Ryanair Warns Middle East Crisis Could Trigger Shake-Up Across European Aviation

Ryanair has warned that the escalating conflict in the Middle East and Gulf region could significantly disrupt European aviation this summer, with jet fuel supply and route viability emerging as key risks.

Chief executive Michael O’Leary said the airline is holding daily calls with fuel suppliers, who currently expect supplies to remain stable only until the end of May. If hostilities continue beyond April, he cautioned that Europe could face jet fuel shortages from early June, potentially affecting 10% to 20% of available supply during the peak months. Ryanair has signaled that in a worst-case scenario it may be forced to cancel about one in ten flights, prioritizing airports where fuel remains available. The UK is seen as particularly exposed because of its reliance on oil imports from Kuwait.

The warning comes as the wider impact of the crisis on European aviation becomes clearer. According to Eurocontrol, traffic between Europe and the Middle East has fallen 59% since hostilities began on 28 February, with extensive airspace closures, diversions and emergency repatriation flights. Fuel prices have already risen by more than 130%, a surge that could pressure weaker carriers and accelerate consolidation in the sector.
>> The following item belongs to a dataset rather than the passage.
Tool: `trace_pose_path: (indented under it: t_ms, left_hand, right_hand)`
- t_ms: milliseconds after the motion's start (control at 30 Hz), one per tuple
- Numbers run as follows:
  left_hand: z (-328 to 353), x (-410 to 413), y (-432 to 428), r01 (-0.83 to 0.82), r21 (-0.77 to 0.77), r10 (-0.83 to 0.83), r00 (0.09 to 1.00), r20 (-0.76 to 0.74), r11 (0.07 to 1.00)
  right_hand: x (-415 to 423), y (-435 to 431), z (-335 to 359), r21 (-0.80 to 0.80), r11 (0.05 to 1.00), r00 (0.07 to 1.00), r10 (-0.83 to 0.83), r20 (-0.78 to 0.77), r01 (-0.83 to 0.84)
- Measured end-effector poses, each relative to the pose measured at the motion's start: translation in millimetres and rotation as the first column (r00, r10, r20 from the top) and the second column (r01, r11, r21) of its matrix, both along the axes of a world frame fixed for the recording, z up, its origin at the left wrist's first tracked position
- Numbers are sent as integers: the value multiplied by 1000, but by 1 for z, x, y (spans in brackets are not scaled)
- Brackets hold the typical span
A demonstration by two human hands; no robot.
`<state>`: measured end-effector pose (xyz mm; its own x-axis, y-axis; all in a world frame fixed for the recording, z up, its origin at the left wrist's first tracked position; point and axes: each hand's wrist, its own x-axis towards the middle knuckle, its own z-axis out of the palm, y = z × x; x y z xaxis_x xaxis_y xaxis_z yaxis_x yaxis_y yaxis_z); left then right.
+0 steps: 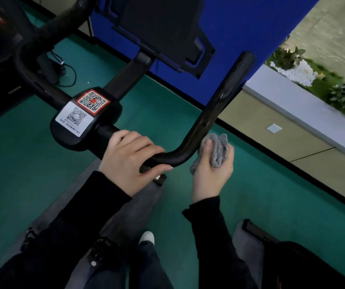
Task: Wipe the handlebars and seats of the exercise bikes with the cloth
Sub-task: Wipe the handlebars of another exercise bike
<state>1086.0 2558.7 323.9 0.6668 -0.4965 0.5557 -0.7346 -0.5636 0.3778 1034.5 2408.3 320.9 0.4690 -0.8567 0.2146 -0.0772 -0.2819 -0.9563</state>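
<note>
The exercise bike's black handlebar fills the middle of the view, over a teal floor. Its cross tube runs from the centre clamp toward the lower right, bends, then rises as a long horn up and to the right, ending near the blue wall panel. That horn's long axis is what the coming wipe likely turns on: it leads up and away from the right hand, which is the nearer one.

The black tablet holder stands above the stem, well apart from the horn and not in the way. The clamp cover carries two QR stickers. A second handlebar shows at upper left.

The left hand is wrapped around the cross tube just before the bend, steadying it. The right hand is closed on a bunched grey cloth, pressed against the outer side of the bend. The seat is not clearly in view.
</note>
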Motion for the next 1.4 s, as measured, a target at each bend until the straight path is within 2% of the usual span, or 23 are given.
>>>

At the same time, short-haul demand within Europe has climbed. Ryanair reports a surge in Easter bookings to European destinations as travelers avoid the Middle East, mirroring Eurocontrol data showing a 13% increase in intra-European traffic. O’Leary said bookings to the region have collapsed, while flights within Europe are “booming,” though he does not currently foresee a fundamental long-term shift in demand if the conflict eases before summer.

Other airlines are also preparing for sustained disruption. Lufthansa has noted early warning signs of fuel constraints at some Asian airports and is monitoring kerosene supply outside Europe. Some carriers, including SAS and Vietnam Airlines, have already cancelled flights amid high fuel prices and operational uncertainty, while several European operators have sharply reduced or entirely suspended services to Middle Eastern destinations.

Eurocontrol warns that if airspace closures and elevated fuel prices persist, European networks will continue to be reshaped by reroutings, longer flight times and higher operating costs. Analysts expect this could make certain routes uneconomical and weigh on passenger demand, particularly if broader economic growth slows alongside the energy shock.